Once a target cell in the tech-mapped circuit has been selected, it is replaced by a modified library cell (the *F-Gate*) whose output can be selectively "frozen" with the purpose of reducing the amount of glitching.

The basic modification of a generic CMOS library cell is shown in Figure 1. It consists of the insertion of a n-type transistor in series with the n-network. The gate input of this n-type transistor is driven by the control input C.



Figure 1: Basic Transformation of a Library Cell.

The behavior of the modified gate is quite intuitive: When the control input C is high, the gate operates normally; on the other hand, when C is low, the gate output is disconnected from the ground and, therefore, it can never be discharged to the logic value 0.

In this configuration, the output of the gate is only partially "frozen"; in fact, only the 1 to 0 transition is actually forbidden, whereas the gate output can still exhibit the 0 to 1 transition. This may occur for any input configuration that is supposed to force a 1 on the output. In other terms, a low control input C will never allow a gate output that is at the logic value 1 to make a transition.

The above considerations imply that we do not guarantee to completely filter out transitions on the gate output. One trivial way to obtain a total filtering would be to mimic the structure of dynamic gates, and symmetrically insert a ptype transistor before the supply connection, in series with the p-network; in this case, the gate terminal of this ptransistor should be controlled by the other phase,  $\overline{C}$ , of the control input C.

This solution would clearly suppress any transition on the gate output, and solve the above limitation of the single n-transistor solution. However, there are some considerations that make the introduction of the p-transistor undesirable:
i) The load on the signal C is doubled for any gate such signal must drive; ii) Both phases of signal C are required; iii) The area of the modified gate is sensibly larger than in the case of the single n-transistor; this is because, to guarantee the proper output signal levels, the p-transistor must be larger than the n-transistor.

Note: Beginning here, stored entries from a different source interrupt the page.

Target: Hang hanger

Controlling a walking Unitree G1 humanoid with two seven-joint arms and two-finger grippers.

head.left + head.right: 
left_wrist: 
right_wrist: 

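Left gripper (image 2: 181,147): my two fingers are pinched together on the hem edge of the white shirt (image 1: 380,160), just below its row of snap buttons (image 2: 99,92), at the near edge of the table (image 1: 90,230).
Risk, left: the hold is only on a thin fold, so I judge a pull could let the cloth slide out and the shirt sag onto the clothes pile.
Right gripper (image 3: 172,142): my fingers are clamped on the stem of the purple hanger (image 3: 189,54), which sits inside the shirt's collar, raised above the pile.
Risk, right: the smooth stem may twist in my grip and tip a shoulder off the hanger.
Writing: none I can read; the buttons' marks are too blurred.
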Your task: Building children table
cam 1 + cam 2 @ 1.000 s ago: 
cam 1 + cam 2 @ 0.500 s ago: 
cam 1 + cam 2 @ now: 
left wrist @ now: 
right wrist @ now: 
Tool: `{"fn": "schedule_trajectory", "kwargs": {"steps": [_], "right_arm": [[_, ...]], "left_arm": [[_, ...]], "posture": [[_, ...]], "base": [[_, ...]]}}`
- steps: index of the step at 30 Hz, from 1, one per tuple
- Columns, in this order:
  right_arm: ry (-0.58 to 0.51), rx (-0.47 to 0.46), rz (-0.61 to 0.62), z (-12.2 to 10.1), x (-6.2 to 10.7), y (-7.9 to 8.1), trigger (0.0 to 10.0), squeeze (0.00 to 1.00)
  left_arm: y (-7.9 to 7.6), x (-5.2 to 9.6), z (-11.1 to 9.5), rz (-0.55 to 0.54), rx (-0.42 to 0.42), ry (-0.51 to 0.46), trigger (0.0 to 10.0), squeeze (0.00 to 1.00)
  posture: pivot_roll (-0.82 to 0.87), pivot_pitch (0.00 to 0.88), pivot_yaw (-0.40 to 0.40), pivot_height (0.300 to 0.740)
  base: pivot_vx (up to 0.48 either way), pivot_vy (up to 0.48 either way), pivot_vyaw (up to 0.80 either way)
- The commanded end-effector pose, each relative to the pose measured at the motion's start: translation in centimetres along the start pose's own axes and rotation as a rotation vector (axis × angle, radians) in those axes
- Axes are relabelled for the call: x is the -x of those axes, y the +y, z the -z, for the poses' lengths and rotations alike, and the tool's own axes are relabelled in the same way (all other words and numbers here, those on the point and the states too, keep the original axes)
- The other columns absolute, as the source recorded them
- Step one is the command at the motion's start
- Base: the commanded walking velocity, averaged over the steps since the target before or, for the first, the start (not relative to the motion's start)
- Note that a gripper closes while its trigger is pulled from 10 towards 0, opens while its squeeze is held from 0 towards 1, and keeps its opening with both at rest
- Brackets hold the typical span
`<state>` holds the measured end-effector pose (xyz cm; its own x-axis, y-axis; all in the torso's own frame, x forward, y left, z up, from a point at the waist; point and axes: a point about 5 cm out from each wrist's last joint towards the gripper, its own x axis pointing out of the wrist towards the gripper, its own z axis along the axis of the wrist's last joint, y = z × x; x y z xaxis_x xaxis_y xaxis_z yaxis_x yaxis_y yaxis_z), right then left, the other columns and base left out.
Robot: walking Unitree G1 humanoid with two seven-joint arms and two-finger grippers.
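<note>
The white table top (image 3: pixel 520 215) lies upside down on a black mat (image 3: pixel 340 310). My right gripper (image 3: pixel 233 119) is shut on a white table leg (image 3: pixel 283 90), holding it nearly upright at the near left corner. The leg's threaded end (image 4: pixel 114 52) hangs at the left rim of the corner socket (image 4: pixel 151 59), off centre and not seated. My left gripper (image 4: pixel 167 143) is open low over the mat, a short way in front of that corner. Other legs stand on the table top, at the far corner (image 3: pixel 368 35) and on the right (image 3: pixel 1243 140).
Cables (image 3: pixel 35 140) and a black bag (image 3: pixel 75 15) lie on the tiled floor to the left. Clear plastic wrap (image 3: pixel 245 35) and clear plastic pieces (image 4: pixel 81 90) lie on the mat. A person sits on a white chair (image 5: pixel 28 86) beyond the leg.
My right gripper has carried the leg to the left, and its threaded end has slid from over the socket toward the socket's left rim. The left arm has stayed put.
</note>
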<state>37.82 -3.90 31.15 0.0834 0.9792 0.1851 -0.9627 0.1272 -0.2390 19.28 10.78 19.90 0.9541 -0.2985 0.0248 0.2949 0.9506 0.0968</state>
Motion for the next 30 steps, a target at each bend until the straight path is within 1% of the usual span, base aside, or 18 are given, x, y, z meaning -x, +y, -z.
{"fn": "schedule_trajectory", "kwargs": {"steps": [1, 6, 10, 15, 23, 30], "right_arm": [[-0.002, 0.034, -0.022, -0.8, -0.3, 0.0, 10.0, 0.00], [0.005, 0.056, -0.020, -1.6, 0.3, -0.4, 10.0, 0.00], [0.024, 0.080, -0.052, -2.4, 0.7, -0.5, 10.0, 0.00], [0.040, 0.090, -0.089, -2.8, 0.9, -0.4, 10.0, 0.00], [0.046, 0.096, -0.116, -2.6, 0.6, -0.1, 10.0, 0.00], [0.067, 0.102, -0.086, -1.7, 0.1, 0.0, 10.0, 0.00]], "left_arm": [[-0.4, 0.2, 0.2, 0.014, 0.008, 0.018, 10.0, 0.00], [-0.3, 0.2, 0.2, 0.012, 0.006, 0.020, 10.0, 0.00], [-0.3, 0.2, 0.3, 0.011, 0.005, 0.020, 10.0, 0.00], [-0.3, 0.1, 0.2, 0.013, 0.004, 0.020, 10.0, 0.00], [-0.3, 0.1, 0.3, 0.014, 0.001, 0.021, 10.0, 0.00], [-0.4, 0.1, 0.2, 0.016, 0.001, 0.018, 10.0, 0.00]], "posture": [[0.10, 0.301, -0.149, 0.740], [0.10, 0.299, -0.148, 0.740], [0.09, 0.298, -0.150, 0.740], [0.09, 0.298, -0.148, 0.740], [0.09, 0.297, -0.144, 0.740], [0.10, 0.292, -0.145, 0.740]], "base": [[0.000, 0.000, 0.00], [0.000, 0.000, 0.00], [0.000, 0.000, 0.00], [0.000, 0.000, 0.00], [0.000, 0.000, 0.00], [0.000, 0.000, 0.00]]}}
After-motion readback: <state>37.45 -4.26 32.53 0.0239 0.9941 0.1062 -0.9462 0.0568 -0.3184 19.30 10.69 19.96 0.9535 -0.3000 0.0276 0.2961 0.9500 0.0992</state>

The single n-transistor solution is less intrusive with respect to the size of the library cell and its speed; therefore, it is preferable to the complementary one. Nevertheless, the single n-transistor configuration will obviously be slightly larger and slower than the original cell.

## 2.2 C-Signal Generation

As described at the beginning of this section, static timing analysis is carried out on the initial mapped circuit in a pre-processing phase. For each gate g, arrival time AT(g), required time RT(g), and slack S(g) are available.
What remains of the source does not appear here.